There are quite a few pathologies for which echocardiography is necessary, and all of them are related in one way or another to the differential diagnosis of heart or aortic diseases. Urgent indications for transthoracic echocardiography include:

  • sharp, stabbing, cutting pain in the heart area, which the patient feels for the first time;
  • pressing, squeezing pain that arose for the first time or increased in intensity and duration;
  • sudden shortness of breath.

In addition, periodic examination of the heart is mandatory in case of chronic diseases and in the presence of risk factors:

  • coronary heart disease, including angina pectoris, previously developed myocardial infarction;
  • myocarditis;
  • bacterial endocarditis (inflammation of the inner lining of the heart);
  • heart defects - acquired and congenital;
  • prosthetic valves;
  • some minor anomalies of heart development (bicuspid aortic valve, mitral valve prolapse);
  • cardiomyopathy;
  • arterial hypertension;
  • heart tumors;
  • aortic diseases;
  • heart failure;
  • heart murmurs;
  • heart rhythm disturbances;
  • chest injuries;
  • professional sports.

How is cardiac ultrasound performed?

During echocardioscopy, the doctor uses various modes of the ultrasound machine:

  • one-dimensional (M-mode),
  • two-dimensional (B-mode),
  • Doppler mode (assessment of the speed of blood flow in chambers and vessels),
  • color Doppler - CDK (to determine the direction of blood flows and identify pathological ones),
  • power doppler (records the very fact of the presence of blood flow in the vessels),
  • tissue Doppler (a deeper assessment of myocardial contractility, based on a study of the nature of the movement of the walls from the sensor and to it),
  • 3D echocardiography (it brings maximum benefit before operations on the valves - they are almost completely visualized before the intervention, which is important for the surgeon to determine tactics).

Transthoracic ultrasound

Echocardiography through the chest is performed in an ultrasound or functional diagnostics room. Sometimes in a hospital, due to the severity of the patient and the impossibility of transportation, a portable ultrasound machine is used to examine him. The nurse or doctor asks the patient to undress from top to waist, including women who need to remove their underwear. Next, the patient needs to lie on the couch on his left side and place his left hand under his head. In this case, the head end of the couch is slightly raised - this way, the maximum distance between the intercostal spaces is achieved for better visualization of the heart.

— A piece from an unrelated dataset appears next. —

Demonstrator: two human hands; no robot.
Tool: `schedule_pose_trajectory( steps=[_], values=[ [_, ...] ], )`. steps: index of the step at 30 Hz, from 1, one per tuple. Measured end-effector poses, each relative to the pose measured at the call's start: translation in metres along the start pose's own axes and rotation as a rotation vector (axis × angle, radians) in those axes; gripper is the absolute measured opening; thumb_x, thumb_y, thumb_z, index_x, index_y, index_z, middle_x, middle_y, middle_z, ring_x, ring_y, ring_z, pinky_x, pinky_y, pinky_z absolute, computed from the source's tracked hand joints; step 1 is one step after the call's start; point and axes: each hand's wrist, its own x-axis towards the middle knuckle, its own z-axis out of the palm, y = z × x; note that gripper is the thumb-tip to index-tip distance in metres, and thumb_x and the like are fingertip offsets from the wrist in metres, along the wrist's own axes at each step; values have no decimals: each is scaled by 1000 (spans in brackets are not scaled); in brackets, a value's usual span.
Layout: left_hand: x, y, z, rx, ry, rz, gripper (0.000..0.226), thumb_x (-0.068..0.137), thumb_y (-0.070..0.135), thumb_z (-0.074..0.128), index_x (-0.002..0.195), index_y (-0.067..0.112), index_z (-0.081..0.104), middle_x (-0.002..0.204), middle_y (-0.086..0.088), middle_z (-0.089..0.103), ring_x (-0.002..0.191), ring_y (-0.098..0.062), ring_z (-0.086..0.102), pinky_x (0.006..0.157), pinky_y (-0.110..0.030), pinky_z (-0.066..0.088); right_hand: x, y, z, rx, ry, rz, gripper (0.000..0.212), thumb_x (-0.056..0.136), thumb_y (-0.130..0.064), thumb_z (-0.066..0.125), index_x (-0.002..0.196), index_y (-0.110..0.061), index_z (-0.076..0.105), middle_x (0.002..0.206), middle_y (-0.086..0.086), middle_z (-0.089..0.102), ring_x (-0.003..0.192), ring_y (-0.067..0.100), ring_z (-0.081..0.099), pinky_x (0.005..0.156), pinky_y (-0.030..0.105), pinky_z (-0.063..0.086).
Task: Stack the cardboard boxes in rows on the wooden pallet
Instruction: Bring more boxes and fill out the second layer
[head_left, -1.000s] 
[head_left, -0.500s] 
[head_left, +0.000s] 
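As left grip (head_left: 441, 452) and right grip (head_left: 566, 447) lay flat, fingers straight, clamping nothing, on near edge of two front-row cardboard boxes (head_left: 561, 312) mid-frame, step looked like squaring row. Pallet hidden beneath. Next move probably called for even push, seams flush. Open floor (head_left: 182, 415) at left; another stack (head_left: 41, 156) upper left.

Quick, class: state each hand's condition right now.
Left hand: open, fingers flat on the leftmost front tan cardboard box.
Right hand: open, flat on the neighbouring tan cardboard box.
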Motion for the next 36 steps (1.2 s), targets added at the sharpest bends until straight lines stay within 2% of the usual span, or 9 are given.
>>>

The position of the patient in relation to the doctor can be different, it all depends on the preferences of the latter and the arrangement of the office. The patient can be turned with his face or back towards the doctor, with his head towards or away from the device.

The specialist lubricates the sensor with ultrasound conductive gel for better contact with the skin, applies it to the left side of the chest, visualizes the heart, displaying its standard positions for measurements.

Transesophageal echocardiography

Transesophageal ECHO is performed strictly on an empty stomach in an ultrasound or functional diagnostics room. They take the patient’s consent to conduct the study, having first explained its entire essence and course of events. The throat is irrigated with lidocaine spray, the patient is asked to remove dentures and lie on the couch on his left side, bending his knees and placing his hands under his cheek or on his stomach. A mouthpiece is inserted into the mouth to prevent the patient from biting the probe. The doctor then inserts the endoscope. At the beginning, he asks the patient to make swallowing movements to move the device easier. Having reached a certain position, the doctor begins the examination itself. It lasts 10-20 minutes.

Echocardiography with contrast

When using a contrast agent, it is injected into one of the veins or arteries on the thigh - depending on the type of drug and the purpose of the study. In this case, the ultrasound sensor remains on the patient in order to register all data and take measurements in a timely manner.